## [What you need to do]
Find the word "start" in the listing below, then return every line it appears in.

## [Available data]
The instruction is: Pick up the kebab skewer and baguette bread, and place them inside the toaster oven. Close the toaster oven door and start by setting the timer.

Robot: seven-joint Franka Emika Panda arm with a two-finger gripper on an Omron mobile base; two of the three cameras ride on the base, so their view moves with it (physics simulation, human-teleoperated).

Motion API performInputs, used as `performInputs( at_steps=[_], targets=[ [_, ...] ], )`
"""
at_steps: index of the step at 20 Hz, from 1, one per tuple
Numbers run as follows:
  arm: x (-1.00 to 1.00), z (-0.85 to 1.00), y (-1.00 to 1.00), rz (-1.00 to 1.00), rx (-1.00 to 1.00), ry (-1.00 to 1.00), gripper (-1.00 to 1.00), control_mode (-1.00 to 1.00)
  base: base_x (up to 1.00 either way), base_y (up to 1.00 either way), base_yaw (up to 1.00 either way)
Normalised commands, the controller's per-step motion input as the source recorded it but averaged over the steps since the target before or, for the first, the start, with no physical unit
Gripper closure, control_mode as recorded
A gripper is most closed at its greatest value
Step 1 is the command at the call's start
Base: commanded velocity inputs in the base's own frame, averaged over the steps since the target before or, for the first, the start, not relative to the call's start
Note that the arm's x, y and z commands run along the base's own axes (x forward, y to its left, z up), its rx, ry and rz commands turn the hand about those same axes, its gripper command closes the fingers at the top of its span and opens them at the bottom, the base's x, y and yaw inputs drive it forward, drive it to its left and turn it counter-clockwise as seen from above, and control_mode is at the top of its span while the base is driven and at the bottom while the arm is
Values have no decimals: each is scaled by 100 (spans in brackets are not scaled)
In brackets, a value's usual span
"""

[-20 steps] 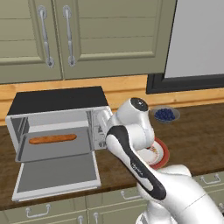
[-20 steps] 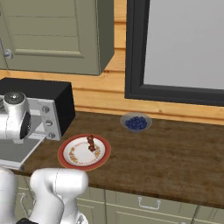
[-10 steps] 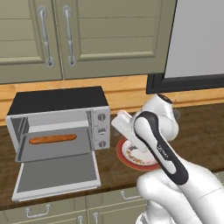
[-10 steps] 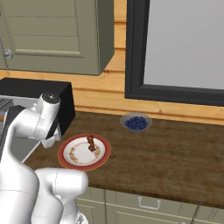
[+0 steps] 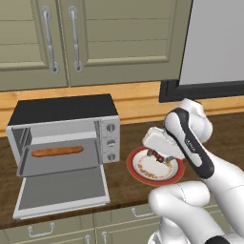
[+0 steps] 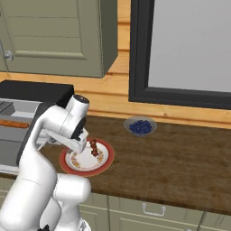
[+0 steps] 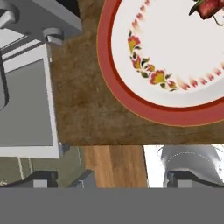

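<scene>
The jaws are being held wide apart with nothing between them, as would suit an approach to a thin stick. The gripper (image 5: 155, 153) is being carried low over the red-rimmed plate (image 5: 138, 177), just above the near end of the kebab skewer (image 5: 160, 157), and no contact between the two can be made out. In the hand view the skewer (image 7: 209, 7) is being caught at the top right corner, so the hand is judged to be sitting off to one side of it, not yet centred for a grasp. From the right base view the skewer (image 6: 94, 147) is being seen lying across the plate (image 6: 104, 163), just beside the white hand (image 6: 77, 143).

The baguette bread (image 5: 57, 151) is lying lengthwise on the rack inside the toaster oven (image 5: 62, 125), so that half of the loading is judged done. The toaster oven door (image 5: 62, 190) is hanging fully down onto the counter (image 5: 225, 138), being left open because the skewer has yet to go in. The three knobs (image 5: 111, 141) on the right panel are being left untouched, the timer being the last step.

The arm is being bent sharply: the forearm is rising from the base, folding over at the wrist (image 5: 189, 128) and turning the hand downward and to the left toward the plate. A bowl of blueberries (image 6: 140, 126) is standing well apart, near the back wall, and is playing no part.
</scene>
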Motion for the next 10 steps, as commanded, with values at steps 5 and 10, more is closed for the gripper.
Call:
performInputs(
  at_steps=[5, 10],
  targets=[
    [0, -18, -41, 54, -26, -13, -100, -100, 0, 0, 0],
    [0, -32, -14, 60, -25, -16, -100, -100, 0, 0, 0]
  ],
)
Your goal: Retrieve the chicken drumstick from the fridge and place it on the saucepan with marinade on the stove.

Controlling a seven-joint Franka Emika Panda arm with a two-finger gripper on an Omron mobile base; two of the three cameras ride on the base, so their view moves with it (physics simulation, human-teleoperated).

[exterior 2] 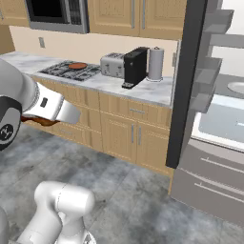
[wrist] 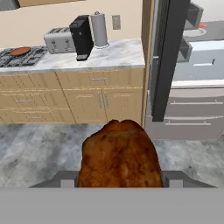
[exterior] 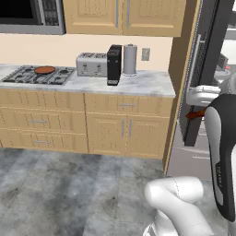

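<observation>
The chicken drumstick (wrist: 119,154) sits between the gripper's (wrist: 119,177) two fingers, a reddish-brown lump that rises close in front of the hand camera; the jaws stand about half apart and pinch it from both sides. In the left base view a sliver of the meat shows at the tip of the hand, just beside the open fridge door (exterior: 205,69). In the right base view it peeks out dark red beneath the white wrist.

The step in hand looks like the carry: the meat is out of the fridge (wrist: 201,74) and held in the air over the grey floor (wrist: 39,144), well apart from the stove (exterior: 39,75). The saucepan (exterior: 44,70) with its orange-brown marinade (exterior 2: 77,66) rests on the burners at the far left end of the counter (exterior: 138,83), beyond the toaster (exterior: 91,64), the black coffee machine (exterior: 114,64) and the paper-towel roll (exterior: 130,59).

The next move probably calls for driving or swinging left along the counter's front edge, lifting the drumstick above counter height, then centring it over the pan before the jaws let go.

The arm is folded low and near the base, forearm roughly level, the hand facing the cabinets below the counter's right end.
</observation>
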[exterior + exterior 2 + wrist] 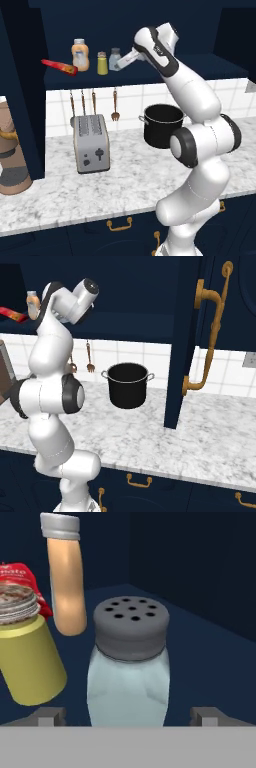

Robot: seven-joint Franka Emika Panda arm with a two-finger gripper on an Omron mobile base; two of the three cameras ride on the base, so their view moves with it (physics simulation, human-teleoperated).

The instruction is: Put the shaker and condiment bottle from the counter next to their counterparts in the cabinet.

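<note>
Closest sits the shaker [128, 662] on the cabinet [150, 75] shelf, between the gripper [127, 716] fingers, spread apart and not touching it, beside the yellow shaker [27, 657].

Pot [163, 125]: black, 2 side handles, upright on desk near tiled wall, right of toaster, well apart from it.
Toaster [91, 143]: silver, 2 slots, lever + dial on front face, stands on desk below utensils.
Hanging utensils [93, 102]: 4 w/ wooden handles on white tile wall; rightmost is a fork [115, 111].
Tile backsplash [135, 100]: white, behind pot & toaster.
Brown appliance [11, 150]: far left on desk, partly cut off, type unclear.
Brass handle [210, 331]: long, curved, on navy door in right base view.
Wall outlet [249, 360]: grey, far right on tiles.
</note>
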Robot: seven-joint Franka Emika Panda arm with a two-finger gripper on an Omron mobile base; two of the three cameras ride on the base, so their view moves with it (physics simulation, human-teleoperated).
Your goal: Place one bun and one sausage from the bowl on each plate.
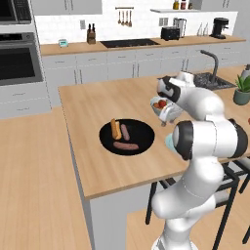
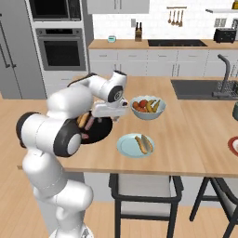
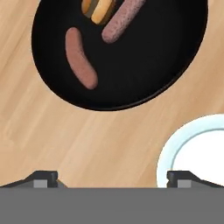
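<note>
- Wooden desk [image 1: 97, 166] is carrying the bowl [image 3: 144, 65], holding two sausages and one bun.
- Claw [image 3: 112, 179], spread wide and empty, is hovering beside the bowl; next, I judge, grasping the bun [image 3: 99, 8].

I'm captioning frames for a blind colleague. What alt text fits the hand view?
Looking down on a wide, flat black bowl on a wooden counter, holding two reddish-brown sausages and an orange-yellow bun at its far edge. The rim of a white fruit bowl enters at lower right, and the open gripper shows two dark fingertips at the bottom.
</note>
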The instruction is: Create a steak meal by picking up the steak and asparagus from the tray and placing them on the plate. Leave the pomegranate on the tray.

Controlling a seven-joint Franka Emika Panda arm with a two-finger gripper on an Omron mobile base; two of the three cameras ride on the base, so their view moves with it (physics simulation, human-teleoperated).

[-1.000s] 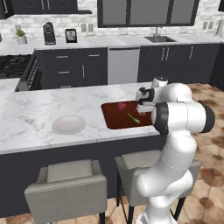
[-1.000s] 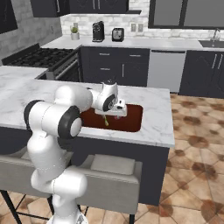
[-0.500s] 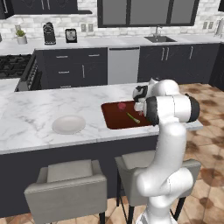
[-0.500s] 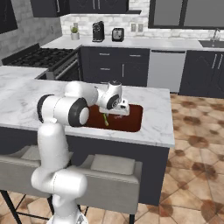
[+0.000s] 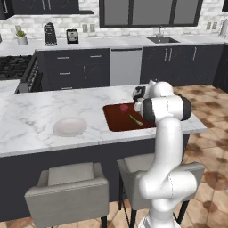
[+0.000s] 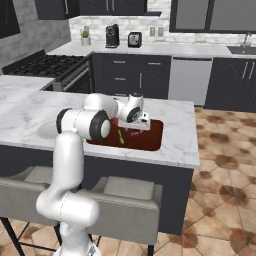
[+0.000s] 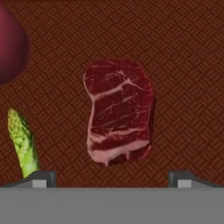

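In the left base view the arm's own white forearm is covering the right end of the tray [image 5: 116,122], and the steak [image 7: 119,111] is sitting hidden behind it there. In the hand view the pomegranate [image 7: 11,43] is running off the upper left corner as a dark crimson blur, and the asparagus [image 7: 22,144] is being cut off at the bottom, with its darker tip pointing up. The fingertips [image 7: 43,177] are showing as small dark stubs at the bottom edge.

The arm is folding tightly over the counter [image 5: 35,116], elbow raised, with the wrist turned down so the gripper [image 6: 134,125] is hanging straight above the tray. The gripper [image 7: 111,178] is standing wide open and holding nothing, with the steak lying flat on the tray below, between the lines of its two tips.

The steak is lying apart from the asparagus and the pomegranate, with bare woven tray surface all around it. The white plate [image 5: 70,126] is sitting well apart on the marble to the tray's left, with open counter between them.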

## [Result below]
The instruction is: Pick up the kebab skewer and baguette bread, and place them inside the toaster oven. Close the toaster oven door and start by setting the timer.
Normalised commands, the controller's per-step motion input as the source recorded it but averaged over the steps since the target before or, for the first, the start, with no physical unit
Step 1 is the command at the call's start
Base: commanded velocity inputs in the base's own frame, averaged over the steps since the target before or, for the first, the start, not relative to the call's start

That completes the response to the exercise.